Mais on peut aussi en jouer, sans plus en faire un passage obligé qui définirait l’instant ou la relation à l’autre.
Je crois que la question de fond c’est surtout : qu’est-ce qu’une relation ? Et : qu’est-ce qui en détermine la qualité ?
X : Je dirais la bonne compagnie, le sexe, l’admiration, des valeurs communes ?…
Y : Et qu’est-ce que ces jolies idées deviennent quand l’image que l’on a de l’autre et de la relation est figée, idéalisée ? Quand tout est gravé dans le marbre en fonction d’une idée prédéfinie du bonheur et de l’amour, de ce que l’autre doit être ou doit donner ?… Sachant que bien souvent on ne se rend même pas compte qu’on a de telles idées sur l’amour ! Elles nous sont majoritairement inconscientes.
Sans évolution, toutes ces jolies idées passent du flamboyant au flétri en l’espace de quelques mois ou années. L’exaltation, l’ivresse et l’aveuglement joyeux laissent vite place à la misère de l’incompréhension et de la colère.

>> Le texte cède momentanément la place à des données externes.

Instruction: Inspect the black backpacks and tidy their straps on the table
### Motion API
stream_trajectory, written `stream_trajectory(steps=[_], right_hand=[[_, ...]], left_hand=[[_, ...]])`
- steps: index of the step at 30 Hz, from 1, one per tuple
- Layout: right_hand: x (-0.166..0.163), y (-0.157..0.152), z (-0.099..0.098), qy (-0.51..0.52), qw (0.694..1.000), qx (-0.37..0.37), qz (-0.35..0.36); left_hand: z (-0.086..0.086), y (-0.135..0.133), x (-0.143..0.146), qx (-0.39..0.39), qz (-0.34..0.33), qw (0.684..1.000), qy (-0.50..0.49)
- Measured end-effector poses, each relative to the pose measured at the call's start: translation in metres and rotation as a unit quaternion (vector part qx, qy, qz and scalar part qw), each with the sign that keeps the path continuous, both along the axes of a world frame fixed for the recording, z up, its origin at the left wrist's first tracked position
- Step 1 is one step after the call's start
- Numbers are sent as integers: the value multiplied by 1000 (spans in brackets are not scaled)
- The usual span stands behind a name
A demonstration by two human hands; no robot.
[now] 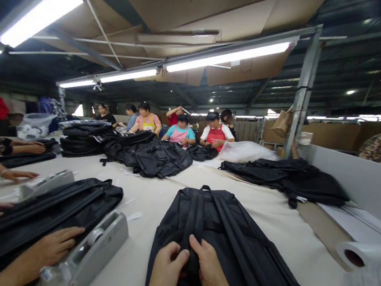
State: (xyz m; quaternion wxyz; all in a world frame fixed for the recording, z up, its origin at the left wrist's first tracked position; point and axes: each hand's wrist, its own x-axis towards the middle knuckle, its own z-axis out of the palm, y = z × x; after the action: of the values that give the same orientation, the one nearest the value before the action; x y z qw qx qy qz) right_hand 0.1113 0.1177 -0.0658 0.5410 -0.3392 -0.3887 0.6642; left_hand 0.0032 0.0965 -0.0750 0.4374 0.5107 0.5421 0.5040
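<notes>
A black backpack (244,241) lies flat in front of me, its shoulder straps facing up and its top loop pointing away. My left hand (166,269) has its fingers curled around the left shoulder strap (196,212). Close beside it, my right hand (208,269) pinches the same strap between thumb and fingers. Both thumbs rest near each other on top of the strap. The palms hide the strap's lower part.
Left of the backpack stands a grey tape dispenser (95,251), beside another black backpack (47,218) under a co-worker's hands. More black bags (161,158) are heaped across the table. A plastic roll (366,255) lies at right, near a grey partition (358,180). Several people work opposite.
</notes>
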Motion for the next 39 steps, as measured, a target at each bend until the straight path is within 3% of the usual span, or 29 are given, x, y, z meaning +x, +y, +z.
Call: stream_trajectory(steps=[5, 13, 18, 20, 24, 27, 31, 33, 37, 39], right_hand=[[3, 3, -6, 17, 998, -55, 20], [2, -6, -2, -17, 1000, 1, -3], [4, -4, -4, 24, 1000, -16, 0], [7, -2, -4, 35, 999, -17, -9], [18, 0, 0, 36, 998, -56, 24], [28, 2, 4, 26, 996, -49, 73], [35, 5, 2, 16, 994, -22, 106], [35, 5, 1, 19, 993, -22, 113], [34, 4, 1, 33, 992, -17, 118], [33, 4, 3, 31, 994, -18, 102]], left_hand=[[-1, -12, 6, 40, 29, 996, 72], [1, -13, 6, -1, 39, 999, -3], [0, -16, 8, 50, 40, 996, 67], [3, -21, 9, 70, 23, 995, 71], [17, -30, -6, 2, -47, 998, 44], [32, -23, -33, 16, 3, 989, 146], [49, 3, -62, 89, 51, 945, 311], [56, 14, -66, 84, 11, 945, 315], [66, 21, -60, 15, -161, 967, 198], [68, 20, -57, -7, -205, 965, 163]])
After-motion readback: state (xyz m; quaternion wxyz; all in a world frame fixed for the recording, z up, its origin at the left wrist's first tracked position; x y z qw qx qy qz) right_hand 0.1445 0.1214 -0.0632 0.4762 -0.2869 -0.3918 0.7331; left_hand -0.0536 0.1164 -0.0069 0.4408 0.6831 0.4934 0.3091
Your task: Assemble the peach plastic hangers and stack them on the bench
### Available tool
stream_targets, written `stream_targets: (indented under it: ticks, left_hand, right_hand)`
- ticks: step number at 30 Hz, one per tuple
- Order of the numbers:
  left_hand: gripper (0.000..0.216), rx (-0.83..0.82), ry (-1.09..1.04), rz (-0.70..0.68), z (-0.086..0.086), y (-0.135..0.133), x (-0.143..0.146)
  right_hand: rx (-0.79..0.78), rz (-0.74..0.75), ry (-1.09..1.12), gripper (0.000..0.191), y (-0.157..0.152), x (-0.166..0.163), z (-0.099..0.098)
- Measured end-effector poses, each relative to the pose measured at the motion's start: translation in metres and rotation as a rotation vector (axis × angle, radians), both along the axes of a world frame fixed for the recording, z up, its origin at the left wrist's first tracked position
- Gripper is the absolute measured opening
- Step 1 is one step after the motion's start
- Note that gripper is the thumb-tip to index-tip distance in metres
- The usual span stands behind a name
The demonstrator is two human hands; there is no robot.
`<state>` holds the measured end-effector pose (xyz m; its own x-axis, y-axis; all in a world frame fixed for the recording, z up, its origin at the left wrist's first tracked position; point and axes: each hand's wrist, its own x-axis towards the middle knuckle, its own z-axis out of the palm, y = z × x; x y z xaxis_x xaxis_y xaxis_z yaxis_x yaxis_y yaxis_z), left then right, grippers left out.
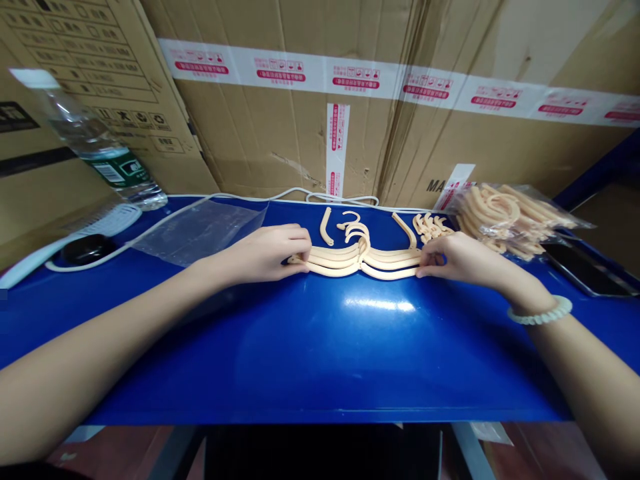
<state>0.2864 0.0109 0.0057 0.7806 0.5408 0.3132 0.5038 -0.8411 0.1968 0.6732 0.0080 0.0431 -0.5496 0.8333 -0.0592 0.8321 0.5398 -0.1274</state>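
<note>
On the blue table lies a layered assembly of curved, cream-coloured strips [335,261], two wing-like halves meeting at a middle joint with a curled piece rising from it. My left hand [270,255] pinches the left ends of the strips between thumb and fingers. At the right ends, my right hand [463,259] pinches in the same way, with a pale beaded bracelet on the wrist. Behind the assembly are a loose curved strip [326,227], another bent strip [405,230] and small hooked pieces [431,227]. My fingers partly hide the strip ends.
A clear bag of cream pieces [505,213] sits at the right beside a dark phone [587,270]. Leftward are a water bottle [100,143], a pale comb-like brush [95,230], a black oval object [87,249], a white cable and a plastic bag [200,230]. Cardboard boxes [280,133] stand behind.
</note>
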Motion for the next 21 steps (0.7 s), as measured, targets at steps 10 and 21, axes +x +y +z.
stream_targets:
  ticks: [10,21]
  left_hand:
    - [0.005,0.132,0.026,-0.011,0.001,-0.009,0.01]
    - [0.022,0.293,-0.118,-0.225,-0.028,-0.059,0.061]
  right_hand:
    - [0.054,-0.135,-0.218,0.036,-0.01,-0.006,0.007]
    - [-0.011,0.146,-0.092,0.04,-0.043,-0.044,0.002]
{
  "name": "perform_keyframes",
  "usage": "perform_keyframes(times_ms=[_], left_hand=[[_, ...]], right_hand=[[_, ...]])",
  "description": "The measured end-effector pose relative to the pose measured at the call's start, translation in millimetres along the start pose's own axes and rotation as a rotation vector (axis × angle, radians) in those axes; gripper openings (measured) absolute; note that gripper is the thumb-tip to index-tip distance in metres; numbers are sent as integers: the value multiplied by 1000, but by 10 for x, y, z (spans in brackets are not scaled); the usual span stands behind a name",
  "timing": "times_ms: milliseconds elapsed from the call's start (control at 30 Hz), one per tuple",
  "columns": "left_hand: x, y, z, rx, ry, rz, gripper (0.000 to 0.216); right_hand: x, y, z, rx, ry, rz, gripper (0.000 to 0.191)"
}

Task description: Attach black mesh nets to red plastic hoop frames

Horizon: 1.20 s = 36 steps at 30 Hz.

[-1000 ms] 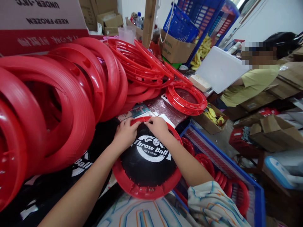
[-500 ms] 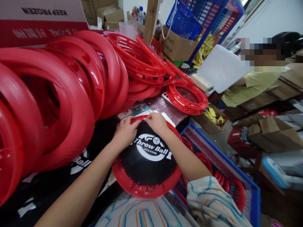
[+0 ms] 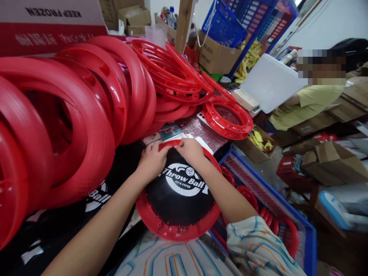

Qu’est-ce qu’une relation sans évolution des idées, des personnes, de la vision que l’on a de soi et de l’autre ? Qu’est-ce qu’une relation sans encouragement mutuel à la croissance et au changement ?
X : Avec le risque que l’autre se révèle différent de ce que l’on voudrait, qu’il ou elle grandisse dans une direction qui ne nous correspond plus…
Y : Oui.
X : C’est dur. Ça fait peur quand même.
Y : Oui, c’est une des choses les plus difficiles qui soient.
Mais au bout du compte, cela nous met face à deux options : l’idéalisation (sa momification mentale et sa prison émotionnelle), ou bien la prise en compte du réel (sur la voie du respect de soi et de l’autre).
Et croire qu’on peut saupoudrer notre vie d’un peu des deux, c’est juste enterrer la deuxième.